Rooftop Solar Projects Dominate Ontario’s Revamped FIT Program


The Ontario Power Authority (OPA) says applications for rooftop solar projects have dominated the third round of its feed-in tariff (FIT) program. Nearly 1,700 applications were received for the FIT 3.0 procurement window, which ran Nov. 4 through Dec. 13 of last year. According to the OPA, rooftop solar applications accounted for 1,366 submissions – more than 75% of those received.

The OPA is currently reviewing applications submitted during this period for completeness and eligibility. Those that pass muster will be ranked according to a priority score and tested for transmission and distribution availability.

According to John Cannella, OPA spokesman, the agency will award up to 123.5 MW in FIT 3.0 contracts in the next window, which will open in the second quarter of this year.

The OPA also accepted applications for the new Unbuilt Rooftop Solar Pilot program, which has a separate procurement target of 15 MW. The OPA received 184 applications for this program, representing a total of 45 MW.

FIT 3.0 applications are for renewable energy projects – solar, wind, waterpower and bioenergy – with a proposed capacity of more than 10 kW and up to 500 kW.

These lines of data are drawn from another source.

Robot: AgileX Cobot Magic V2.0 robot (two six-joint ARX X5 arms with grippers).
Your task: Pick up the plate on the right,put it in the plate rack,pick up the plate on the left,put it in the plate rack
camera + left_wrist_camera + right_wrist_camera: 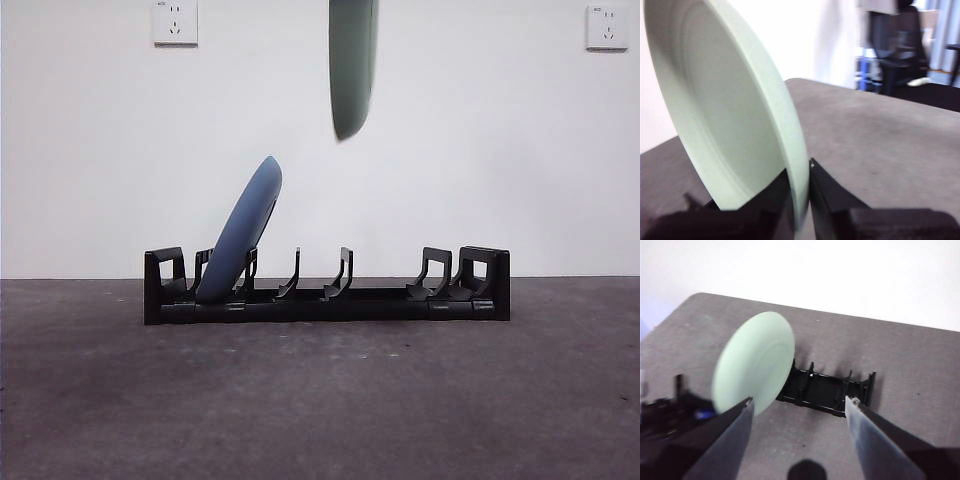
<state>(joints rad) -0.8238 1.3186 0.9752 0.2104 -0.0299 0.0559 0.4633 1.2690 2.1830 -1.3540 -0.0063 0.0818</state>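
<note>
We hold green plate [352, 70] edge-down above plate rack [327, 298] w/ left gripper [801, 200], jaws clamped on rim, for slot entry. Blue plate [240, 232] already racked. Right gripper [799, 412] jaws apart, idle.

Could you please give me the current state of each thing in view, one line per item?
Green plate: held on edge in the air above the rack, clear of it.
Blue plate: standing in the rack near one end, leaning against a prong.
Plate rack: on the table, its other slots unfilled.
Left gripper: shut on the green plate's rim.
Right gripper: open, holding nothing.
</note>
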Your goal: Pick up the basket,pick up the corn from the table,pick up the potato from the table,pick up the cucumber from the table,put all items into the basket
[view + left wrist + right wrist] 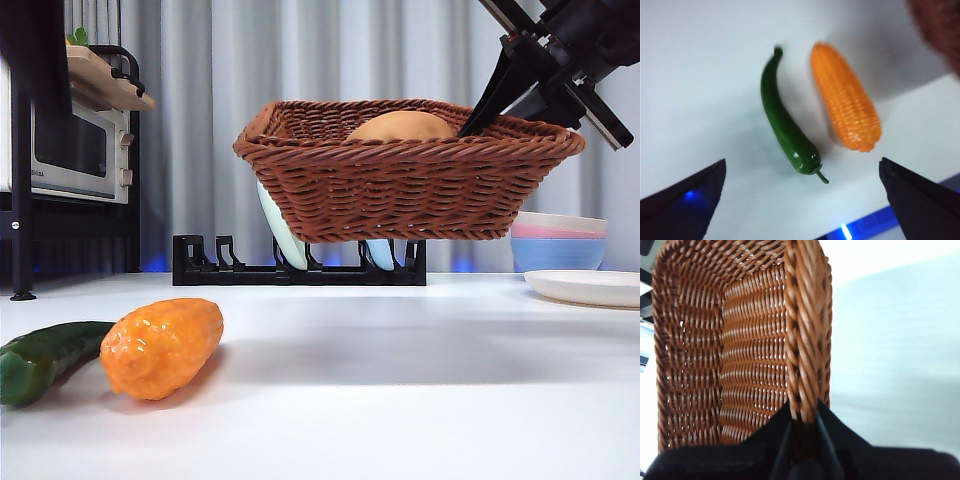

Large-scale projects – exceeding 500 kW – are no longer eligible under the province's revamped FIT. Such utility-scale projects must go through a competitive procurement process, which Ontario is currently finalizing.

Michael Weizman, a partner at law firm McCarthy Tetrault, says several market factors have influenced the number of rooftop solar applications." The scalable nature of the technology and a price tariff that offers rooftop solar projects the highest prices were significant factors," he says.

Others suggest that FIT 3.0 represents a clever way to gain broader participation amongst a wide variety of stakeholders.

In fact, municipalities, aboriginal communities and community organizations accounted for nearly 80% of applications received, notes the OPA.

"It's an attempt to broaden public support for the FIT program by encouraging small projects," says Andrew Chant, managing director of renewable energy at Ortech Consulting.

Chant points out that electricity in Ontario remains a hot-button political issue. From the government's standpoint, nearly 1,800 applicants are an indicator of the number of voters who are going to be immune to higher power prices.

"This broadening of support for the FIT program, while minuscule in terms of the overall population of the province, may be a shift in sentiment," he says.

Last year, the OPA also said it would give a higher priority to renewable energy projects with aboriginal, municipal, community and public sector participation, as well as for those that demonstrate support from local municipal councils.